I noticed before you said "In the US it's a single union per employer".
In the US a company may have employees each in different unions.
Consider a Hollywood movie studio, where the writers, actors, stage workers, and truckers may all be in different unions.
The US unions are by trade, and I think that's what l3uwin also means for NL.
That said, multi-unionism is indeed more common in Europe, if my reading of Google Scholar is correct. Eg, "Multi-unionism and the Representation of Sectional Interests in British Workplaces" at https://journals.sagepub.com/doi/pdf/10.1177/104346311454631...
> Unlike in the United States, exclusive jurisdiction is exceptional in Europe (Visser, 1992), and unions commonly negotiate with employers simultaneously with other unions on the level of the sector as well as at the company level (Akkerman, 2008). The majority of the European Union member states have multiple labor union confederations, organizing members along political, religious, or occupational (status) lines (Eurofound, 2014). Even in the United Kingdom, Austria, Ireland, and Latvia— countries with just one union confederation—unaffiliated unions and union representation by several unions within the same confederation exist. Thus, multi-union bargaining is a common if not dominant feature of Western European industrial relations.
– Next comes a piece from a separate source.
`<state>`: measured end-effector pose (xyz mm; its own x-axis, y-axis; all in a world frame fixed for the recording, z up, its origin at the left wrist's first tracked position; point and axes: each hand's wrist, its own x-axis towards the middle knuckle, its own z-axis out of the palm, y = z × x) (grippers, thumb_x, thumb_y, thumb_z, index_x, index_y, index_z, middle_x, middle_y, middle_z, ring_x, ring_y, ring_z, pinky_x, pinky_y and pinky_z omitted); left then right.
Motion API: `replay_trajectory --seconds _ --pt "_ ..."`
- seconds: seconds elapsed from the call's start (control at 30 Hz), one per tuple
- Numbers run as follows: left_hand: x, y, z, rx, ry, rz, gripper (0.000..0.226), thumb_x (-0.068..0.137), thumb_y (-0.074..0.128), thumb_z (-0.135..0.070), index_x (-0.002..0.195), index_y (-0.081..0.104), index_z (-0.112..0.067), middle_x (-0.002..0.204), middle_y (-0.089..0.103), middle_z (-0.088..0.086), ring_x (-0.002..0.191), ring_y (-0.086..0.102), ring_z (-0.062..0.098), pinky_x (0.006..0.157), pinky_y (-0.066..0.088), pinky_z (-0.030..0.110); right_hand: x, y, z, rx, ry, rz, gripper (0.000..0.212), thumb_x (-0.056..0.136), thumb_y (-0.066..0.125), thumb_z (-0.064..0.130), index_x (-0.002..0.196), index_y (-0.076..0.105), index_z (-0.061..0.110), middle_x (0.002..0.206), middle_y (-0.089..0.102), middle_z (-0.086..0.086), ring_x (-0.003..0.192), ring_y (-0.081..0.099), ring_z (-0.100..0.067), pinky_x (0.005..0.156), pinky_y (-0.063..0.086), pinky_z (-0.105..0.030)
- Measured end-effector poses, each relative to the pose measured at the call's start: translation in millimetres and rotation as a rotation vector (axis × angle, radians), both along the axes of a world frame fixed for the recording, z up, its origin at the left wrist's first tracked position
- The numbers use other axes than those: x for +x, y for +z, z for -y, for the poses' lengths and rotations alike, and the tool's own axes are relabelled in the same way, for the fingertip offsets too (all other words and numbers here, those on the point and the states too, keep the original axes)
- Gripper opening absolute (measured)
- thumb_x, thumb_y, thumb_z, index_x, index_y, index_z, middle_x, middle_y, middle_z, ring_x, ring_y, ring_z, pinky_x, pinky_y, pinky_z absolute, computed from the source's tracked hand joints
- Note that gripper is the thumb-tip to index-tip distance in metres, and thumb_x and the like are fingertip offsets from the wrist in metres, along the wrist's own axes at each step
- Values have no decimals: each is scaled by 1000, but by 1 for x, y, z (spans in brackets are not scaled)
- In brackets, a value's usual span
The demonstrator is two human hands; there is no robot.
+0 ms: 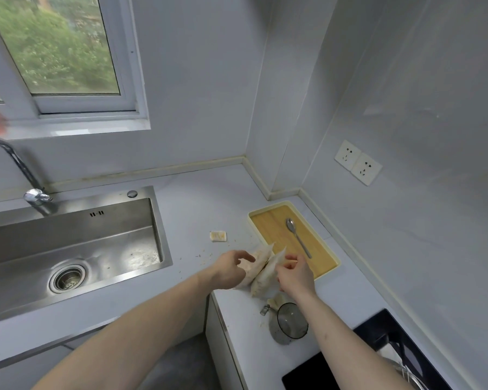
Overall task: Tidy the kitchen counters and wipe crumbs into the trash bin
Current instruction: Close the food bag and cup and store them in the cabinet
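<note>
1. A pair of crumpled plastic bags [261, 267] is held above the desk [192, 209], just to the sink side of the tray [326, 273], at its near end.
2. The left hand [231, 270] is placed against the bag nearer the sink; its fingers are loosely curled, and whether that bag is truly pinched cannot be told.
3. The right hand [295, 275] is closed in a pinch on the upper edge of the bag nearer the tray.
4. The bags are judged light, soft and limp, with a slippery film; pale contents are seen through them, so they should be taken at the top edges and kept mouth-up to prevent spillage.
5. Crumbs [206, 256] are scattered on the desk between the tray and the sink [76, 249]; a small square scrap [218, 236] lies beyond them.
6. The tray is yellow-rimmed with a wooden floor; only a spoon [297, 237] is contained in it.
7. The sink holds residue around its drain and in its corner nearest the tray.
8. A glass lid [289, 323] lies on the desk below the tray, near the right wrist.
9. The trash bin is not in view.
</note>
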<state>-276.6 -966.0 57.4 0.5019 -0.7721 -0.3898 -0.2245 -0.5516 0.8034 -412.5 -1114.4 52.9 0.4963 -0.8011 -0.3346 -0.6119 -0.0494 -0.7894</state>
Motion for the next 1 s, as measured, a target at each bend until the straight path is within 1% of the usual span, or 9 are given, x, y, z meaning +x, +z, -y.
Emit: replay_trajectory --seconds 0.1,0.17,0.27,0.47,0.6,0.77,0.87,0.93,1.0 --pt "2 1 -26 -59 75 58 57 76 47 -5 119 64 -37 138 55 -7 134 47 10 91 49 26 -14 7 -13 -90 67 7 36 90 65 27 122 49 33 113 59 12 97 61 -9 75 56 -32" --pt "3 2 -52 -85 95 118 54 76 49 -8 116 64 -40 141 53 -11 134 47 9 101 48 31 -23 10 -22 -129 126 6 38 91 66 27 125 49 32 119 57 12 102 61 -10 71 49 -25" --pt "3 5 -100 -88 105 229 51 75 51 -13 116 65 -40 144 49 -16 134 46 6 108 44 31 -29 15 -36 -159 198 37 39 90 69 28 125 52 30 121 55 12 100 62 -6 68 46 -18" --pt "-3 13 -204 -51 234 354 48 78 56 -12 118 63 -38 145 48 -18 129 49 3 99 43 21 2 29 -93 -157 419 90 31 91 68 30 118 57 40 121 55 18 101 58 -1 83 54 -27" --pt "-5 22 -261 -7 327 403 47 81 58 -10 118 61 -39 145 45 -21 113 58 4 86 42 19 29 37 -147 -142 663 95 26 95 65 34 116 55 46 121 50 25 105 56 3 74 49 -13" --pt "-4 38 -307 31 449 423 44 83 60 -11 119 61 -37 146 41 -24 78 62 -1 79 39 15 61 44 -205 -134 870 68 29 94 63 37 121 54 44 127 47 24 113 54 0 84 49 -17" --pt "0 47 -350 60 524 443 45 83 59 -13 122 60 -36 149 40 -24 104 65 7 92 44 22 88 46 -251 -161 1003 66 30 94 61 39 120 52 47 127 45 28 116 52 1 82 44 -16" --pt "5 52 -377 79 565 480 46 82 57 -14 123 60 -36 149 41 -22 126 52 5 101 40 22 107 47 -280 -146 1075 86 31 93 61 38 121 52 47 130 46 26 116 52 1 87 43 -20" --pt "12 55 -406 96 601 504 47 82 57 -16 124 60 -37 148 42 -23 131 46 2 100 36 18 127 48 -312 -154 1136 101 31 93 61 37 121 52 46 130 46 25 116 52 1 87 42 -21"
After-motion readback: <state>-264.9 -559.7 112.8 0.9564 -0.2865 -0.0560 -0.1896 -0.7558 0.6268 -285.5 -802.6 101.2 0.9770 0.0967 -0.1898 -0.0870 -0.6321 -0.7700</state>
Sometimes, these unions coordinate their bargaining activities, for instance, by setting joint wage demands and synchronizing the communication to their rank and file. Joining forces increases their bargaining power.
Is this not common in the US (illegal collusion on wages aside)?
It's always seemed strange to me that people will be reluctant to join unions, while employers are eager to join organizations.
Ftr at the moment I'm not a member of a union - as there's isn't really one that feels applicable to my current situation, and I have relativly good bargaining position.